Jak poinformowały władze EP, firma od 2014 r. w ramach polityki redukcji wydatków zamierza ograniczać zużycie energii elektrycznej na mniej uczęszczanych autostradach w Portugalii.

W tym roku wydaliśmy już na oświetlenie obsługiwanych przez nas dróg ponad 1 mln euro. W przyszłym roku zamierzamy zredukować te koszty poprzez racjonalne zarządzanie zużyciem prądu na poszczególnych trasach - napisało w komunikacie kierownictwo EP.  

Planujemy też wykorzystywać urządzenia zapewniające większą energooszczędność oraz poprawić jakość umieszczanych przy drodze świateł odblaskowych, a także tablic informacyjnych - poinformowały władze EP.
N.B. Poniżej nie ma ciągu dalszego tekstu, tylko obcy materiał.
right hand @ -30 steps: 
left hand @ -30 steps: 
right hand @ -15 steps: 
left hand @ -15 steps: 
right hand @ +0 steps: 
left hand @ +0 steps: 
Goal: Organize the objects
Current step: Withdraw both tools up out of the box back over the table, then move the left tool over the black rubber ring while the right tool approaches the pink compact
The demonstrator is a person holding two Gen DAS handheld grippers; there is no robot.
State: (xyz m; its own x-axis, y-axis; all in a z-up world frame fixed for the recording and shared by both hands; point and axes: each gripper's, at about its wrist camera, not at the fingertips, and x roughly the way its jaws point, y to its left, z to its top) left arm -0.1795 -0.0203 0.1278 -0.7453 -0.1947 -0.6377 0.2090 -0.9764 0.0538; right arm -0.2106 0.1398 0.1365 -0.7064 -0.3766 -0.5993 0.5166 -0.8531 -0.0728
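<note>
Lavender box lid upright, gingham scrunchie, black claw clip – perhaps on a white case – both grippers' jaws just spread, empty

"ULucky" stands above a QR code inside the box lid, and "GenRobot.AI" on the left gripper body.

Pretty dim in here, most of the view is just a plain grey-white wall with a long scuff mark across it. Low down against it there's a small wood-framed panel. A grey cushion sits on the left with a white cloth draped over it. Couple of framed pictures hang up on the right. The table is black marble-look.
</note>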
Według planów spółki do 2020 r. prowadzona będzie systematyczna polityka redukcji wydatków na oświetlenie autostrad zarządzanych przez EP. W ciągu najbliższych sześciu lat koszty energetyczne portugalskiej spółki mają zmniejszyć się o 20 proc.  
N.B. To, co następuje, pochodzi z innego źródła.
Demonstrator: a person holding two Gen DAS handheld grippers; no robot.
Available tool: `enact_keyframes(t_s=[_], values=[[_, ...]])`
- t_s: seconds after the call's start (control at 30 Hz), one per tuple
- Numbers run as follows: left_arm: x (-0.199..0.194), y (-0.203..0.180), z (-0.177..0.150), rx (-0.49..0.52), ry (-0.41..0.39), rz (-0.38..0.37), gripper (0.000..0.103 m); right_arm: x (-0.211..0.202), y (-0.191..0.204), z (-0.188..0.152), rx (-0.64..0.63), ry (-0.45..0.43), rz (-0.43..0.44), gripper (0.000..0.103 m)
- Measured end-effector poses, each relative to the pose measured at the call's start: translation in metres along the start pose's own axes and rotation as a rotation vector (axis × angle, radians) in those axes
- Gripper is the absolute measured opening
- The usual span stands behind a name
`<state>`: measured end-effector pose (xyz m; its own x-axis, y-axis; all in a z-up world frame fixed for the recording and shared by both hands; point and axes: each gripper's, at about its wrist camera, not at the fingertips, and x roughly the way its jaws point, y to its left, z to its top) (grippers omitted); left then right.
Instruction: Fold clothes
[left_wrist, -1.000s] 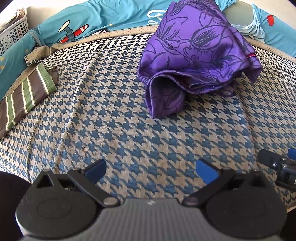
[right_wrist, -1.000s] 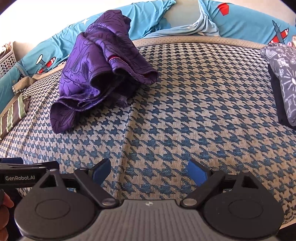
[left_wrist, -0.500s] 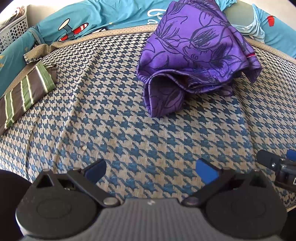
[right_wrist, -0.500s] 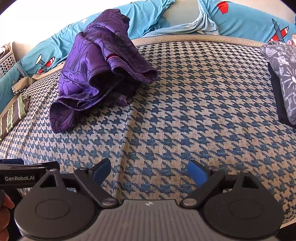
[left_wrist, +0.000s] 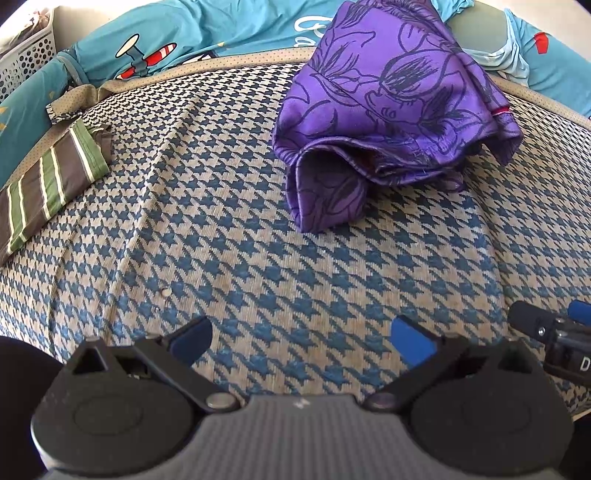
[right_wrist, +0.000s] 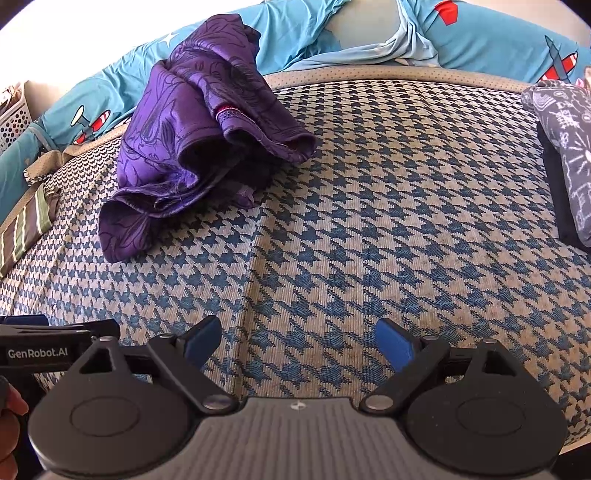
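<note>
Purple garment (left_wrist: 391, 110) sits crumpled on the houndstooth cover (left_wrist: 295, 258), toward its far edge, well ahead of me. My left gripper (left_wrist: 301, 339) and right gripper (right_wrist: 297, 341) hover over the near cover, jaws spread wide, empty. Striped cloth (left_wrist: 48, 184) lies far left.

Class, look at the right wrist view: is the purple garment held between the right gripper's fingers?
No. The purple garment lies crumpled on the houndstooth cover, far from the open, empty right gripper.
</note>
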<state>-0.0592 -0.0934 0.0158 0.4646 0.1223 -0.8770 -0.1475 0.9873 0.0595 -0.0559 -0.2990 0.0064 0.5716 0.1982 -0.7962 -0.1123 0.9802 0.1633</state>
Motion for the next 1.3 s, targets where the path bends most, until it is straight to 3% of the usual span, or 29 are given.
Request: enact_keyframes(t_s=[1.3], values=[[0.0004,0.0002,-0.0035,0.002,0.007,0.000,0.103,0.0026,0.0003,0.0003,-0.010,0.017,0.005,0.090]])
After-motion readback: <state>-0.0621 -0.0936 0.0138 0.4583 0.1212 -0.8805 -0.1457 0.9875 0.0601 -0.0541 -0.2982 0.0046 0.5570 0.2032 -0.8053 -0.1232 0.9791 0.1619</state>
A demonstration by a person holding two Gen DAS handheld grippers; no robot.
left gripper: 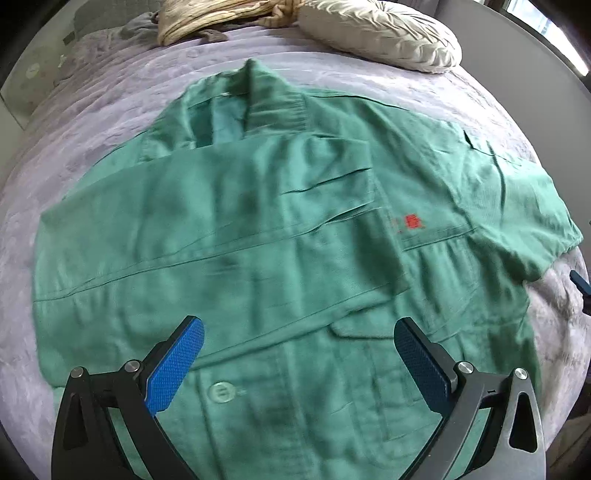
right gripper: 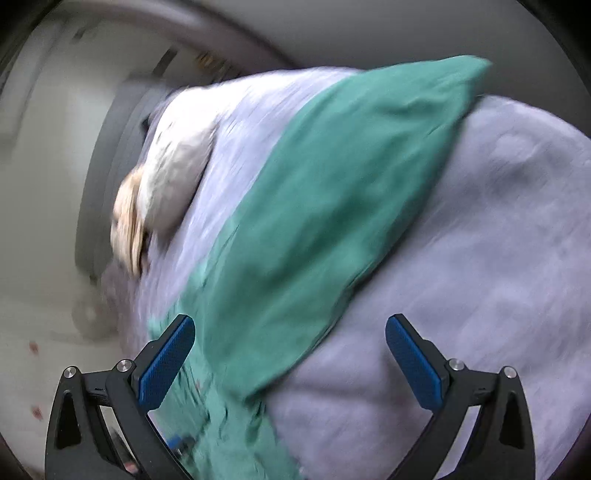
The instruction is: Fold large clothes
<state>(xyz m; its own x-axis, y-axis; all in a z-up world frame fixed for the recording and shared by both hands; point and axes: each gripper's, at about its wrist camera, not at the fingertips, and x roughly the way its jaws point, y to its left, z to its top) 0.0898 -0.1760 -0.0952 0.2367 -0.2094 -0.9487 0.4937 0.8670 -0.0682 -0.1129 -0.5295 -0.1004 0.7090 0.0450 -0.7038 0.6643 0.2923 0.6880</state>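
Observation:
A green work jacket (left gripper: 258, 229) lies spread on the lilac bedspread (left gripper: 92, 110), collar toward the pillows. One sleeve is folded across its chest, and a red mark (left gripper: 413, 221) sits above a pocket. My left gripper (left gripper: 299, 343) hovers over the jacket's lower front near a green button (left gripper: 221, 391), jaws wide open with nothing between them. The right wrist view is blurred: the jacket's other sleeve (right gripper: 332, 192) stretches away across the bedspread (right gripper: 480, 258). My right gripper (right gripper: 291, 339) stands open above the sleeve's near end, pads apart from the cloth.
A cream pillow (left gripper: 380, 33) and a bundled tan cloth (left gripper: 207, 14) lie at the head of the bed. In the right wrist view the pillow (right gripper: 177, 173) lies beside a grey headboard (right gripper: 107, 177), and pale floor (right gripper: 44, 332) shows left of the bed.

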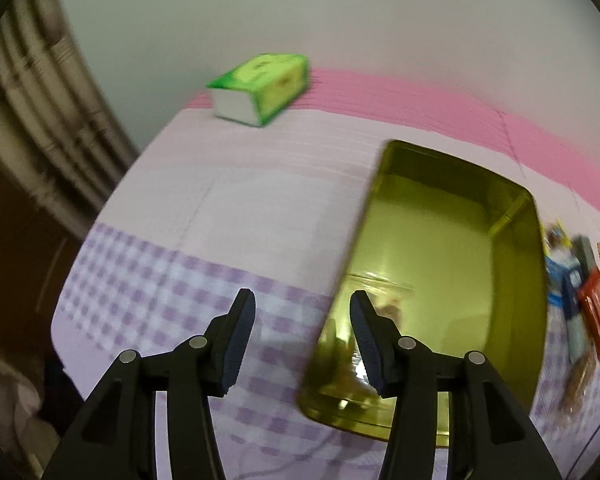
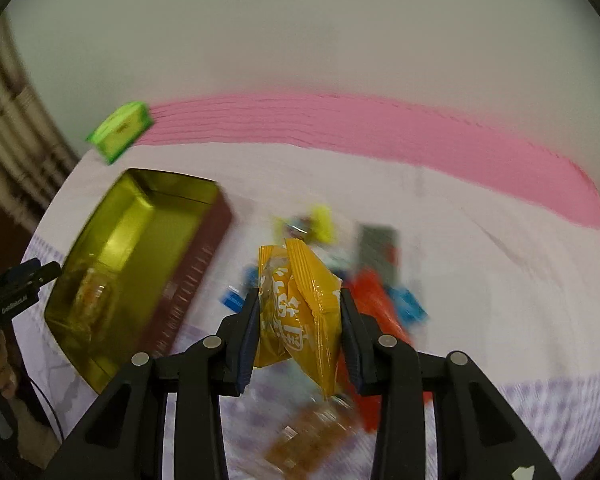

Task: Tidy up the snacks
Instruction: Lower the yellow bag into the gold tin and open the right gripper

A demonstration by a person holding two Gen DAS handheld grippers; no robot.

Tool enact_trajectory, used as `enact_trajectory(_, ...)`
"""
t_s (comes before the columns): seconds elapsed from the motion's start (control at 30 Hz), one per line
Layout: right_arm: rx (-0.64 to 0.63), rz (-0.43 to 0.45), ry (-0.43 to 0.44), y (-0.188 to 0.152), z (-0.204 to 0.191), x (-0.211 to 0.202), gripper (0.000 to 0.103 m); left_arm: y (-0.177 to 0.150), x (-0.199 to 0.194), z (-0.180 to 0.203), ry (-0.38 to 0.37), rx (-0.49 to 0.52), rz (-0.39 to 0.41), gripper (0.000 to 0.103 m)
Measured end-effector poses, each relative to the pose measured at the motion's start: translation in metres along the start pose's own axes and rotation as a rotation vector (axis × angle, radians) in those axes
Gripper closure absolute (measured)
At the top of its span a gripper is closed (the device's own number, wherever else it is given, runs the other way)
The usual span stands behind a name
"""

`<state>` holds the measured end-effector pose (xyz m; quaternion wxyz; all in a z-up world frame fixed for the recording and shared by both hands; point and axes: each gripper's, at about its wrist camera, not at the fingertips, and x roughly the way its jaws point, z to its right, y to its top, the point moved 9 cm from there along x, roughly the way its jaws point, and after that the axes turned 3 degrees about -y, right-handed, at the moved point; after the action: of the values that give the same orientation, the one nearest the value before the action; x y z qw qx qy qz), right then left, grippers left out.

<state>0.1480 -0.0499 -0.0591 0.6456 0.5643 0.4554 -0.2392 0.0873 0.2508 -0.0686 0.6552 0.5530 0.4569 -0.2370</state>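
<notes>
A gold tin box (image 1: 440, 264) lies open on the table; it also shows at the left of the right wrist view (image 2: 140, 248), with a clear wrapped snack (image 2: 90, 296) lying inside near its front end. My right gripper (image 2: 300, 328) is shut on an orange-yellow snack packet (image 2: 304, 304) and holds it above a pile of loose snacks (image 2: 380, 292) to the right of the tin. My left gripper (image 1: 302, 336) is open and empty, over the tin's left front edge.
A green tissue pack (image 1: 260, 88) lies at the table's far left corner. The tablecloth (image 1: 220, 200) is white with a purple check near edge and a pink far band. The loose snack packets (image 1: 584, 304) lie right of the tin. A curtain hangs at the left.
</notes>
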Motion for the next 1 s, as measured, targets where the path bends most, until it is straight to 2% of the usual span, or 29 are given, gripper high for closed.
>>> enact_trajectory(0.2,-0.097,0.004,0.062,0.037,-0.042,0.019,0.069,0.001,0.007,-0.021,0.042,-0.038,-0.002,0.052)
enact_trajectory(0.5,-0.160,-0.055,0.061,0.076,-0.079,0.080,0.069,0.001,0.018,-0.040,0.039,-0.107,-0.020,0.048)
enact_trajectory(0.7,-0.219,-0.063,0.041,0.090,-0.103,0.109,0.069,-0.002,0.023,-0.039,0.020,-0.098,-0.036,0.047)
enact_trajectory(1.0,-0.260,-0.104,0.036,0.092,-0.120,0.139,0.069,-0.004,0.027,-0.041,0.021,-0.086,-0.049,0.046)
Kierownictwo EP wyjaśniło, że zasadność decyzji o ograniczeniu oświetlenia na niektórych odcinkach autostrad wynika ze studium bezpieczeństwa ruchu opracowanego w tym roku przez portugalską firmę.
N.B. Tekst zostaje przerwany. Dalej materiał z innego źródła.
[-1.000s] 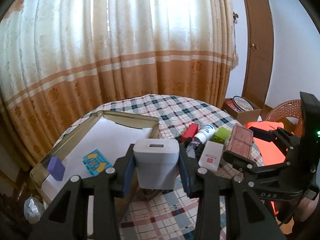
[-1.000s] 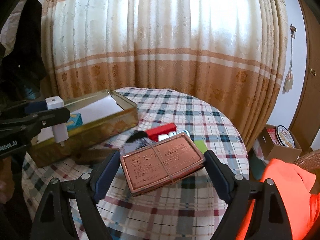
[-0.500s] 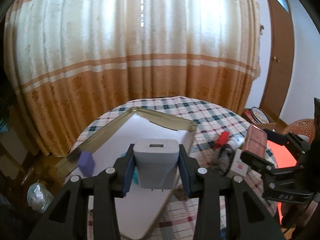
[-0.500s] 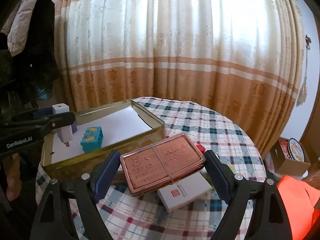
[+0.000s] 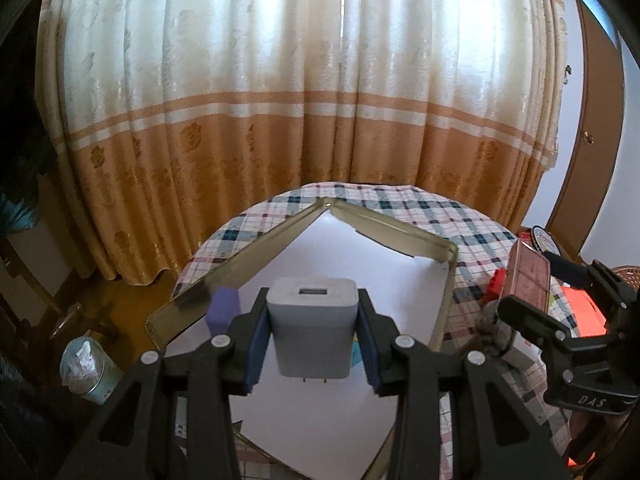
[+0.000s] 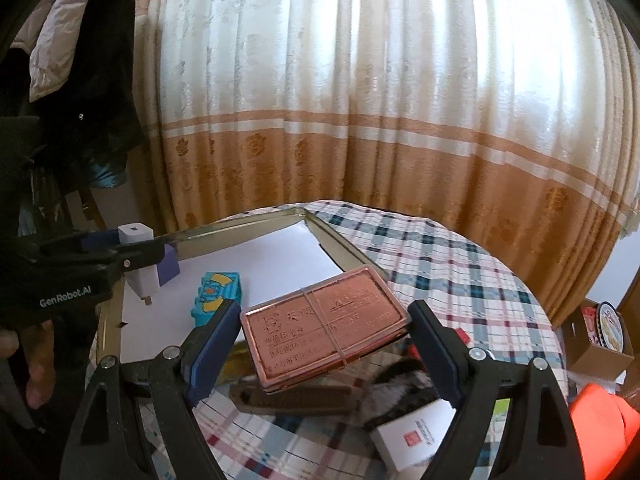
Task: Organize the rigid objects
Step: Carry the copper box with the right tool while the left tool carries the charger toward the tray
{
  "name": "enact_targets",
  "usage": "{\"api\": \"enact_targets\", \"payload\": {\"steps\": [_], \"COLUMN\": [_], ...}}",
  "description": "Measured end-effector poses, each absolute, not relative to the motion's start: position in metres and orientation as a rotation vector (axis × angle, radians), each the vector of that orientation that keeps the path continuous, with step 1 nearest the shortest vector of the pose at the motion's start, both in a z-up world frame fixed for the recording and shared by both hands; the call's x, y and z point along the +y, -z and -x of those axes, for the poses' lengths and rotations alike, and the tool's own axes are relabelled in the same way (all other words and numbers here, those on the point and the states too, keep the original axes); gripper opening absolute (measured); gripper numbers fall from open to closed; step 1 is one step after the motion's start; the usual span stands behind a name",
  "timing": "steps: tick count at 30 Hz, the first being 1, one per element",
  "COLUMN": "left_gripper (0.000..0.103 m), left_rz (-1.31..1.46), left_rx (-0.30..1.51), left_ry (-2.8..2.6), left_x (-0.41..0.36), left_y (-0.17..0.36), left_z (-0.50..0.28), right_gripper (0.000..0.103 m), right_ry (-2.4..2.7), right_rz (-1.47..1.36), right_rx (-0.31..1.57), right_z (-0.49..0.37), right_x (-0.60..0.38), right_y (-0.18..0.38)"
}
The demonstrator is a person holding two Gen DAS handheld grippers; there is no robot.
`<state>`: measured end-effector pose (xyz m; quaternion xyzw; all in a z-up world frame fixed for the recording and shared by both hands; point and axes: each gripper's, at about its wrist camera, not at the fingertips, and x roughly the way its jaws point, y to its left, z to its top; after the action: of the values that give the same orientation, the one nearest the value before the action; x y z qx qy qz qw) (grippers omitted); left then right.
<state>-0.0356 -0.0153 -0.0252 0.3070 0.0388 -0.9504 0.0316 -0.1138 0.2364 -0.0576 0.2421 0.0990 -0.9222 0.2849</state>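
1. Since 1 second ago, the left gripper [image 5: 313,340] has carried the charger [image 5: 313,330] from above the cloth to above the tray [image 5: 400,236], and the right gripper [image 6: 322,344] has brought the tin [image 6: 324,326] close to the tray's near wall.
2. At far left, in the right wrist view, a hand [image 6: 28,364] holds the left gripper [image 6: 138,258] by its black body.
3. Left jaws are clamped on the white charger [image 6: 138,258], 1 blue pad on each side, USB port up and 2 prongs pointing down, hanging clear above the white tray liner.
4. A purple block [image 5: 223,310] stands in the tray just left of the charger, near the left wall.
5. A teal toy [image 6: 218,294] with orange markings lies on the liner, right of the block [image 6: 168,266] and apart from it.
6. The tray [image 6: 344,252] is a gold-walled rectangle on the plaid table [image 6: 460,272].
7. Right jaws are clamped on the copper tin's short ends; the tin, bound by a rubber band, is held flat and slightly tilted above the tray's near right edge.
8. Below the tin sit a brown object [image 6: 296,400] and something dark and blurred.
9. A white box [image 6: 416,436] with a red mark lies on the cloth at lower right.
10. A red item [image 5: 494,284] lies right of the tray in the left wrist view.
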Motion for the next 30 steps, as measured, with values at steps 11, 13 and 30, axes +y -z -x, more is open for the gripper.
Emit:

Z badania wynika jednoznacznie, że aż 80 proc. wypadków w naszym kraju ma miejsce podczas dnia. Skala kolizji po zapadnięciu zmroku jest zdecydowanie niższa, a wypadkom tym rzadko towarzyszą ofiary śmiertelne. Dodatkowo studium potwierdziło, że więcej wypadków ma miejsce na oświetlonych odcinkach dróg niż tam gdzie brak oświetlenia - napisały władze EP.  

Estradas de Portugal jest największym operatorem autostrad i tras szybkiego ruchu w Portugalii. Spółka zarządza drogami o łącznej długości 14,5 tys. km.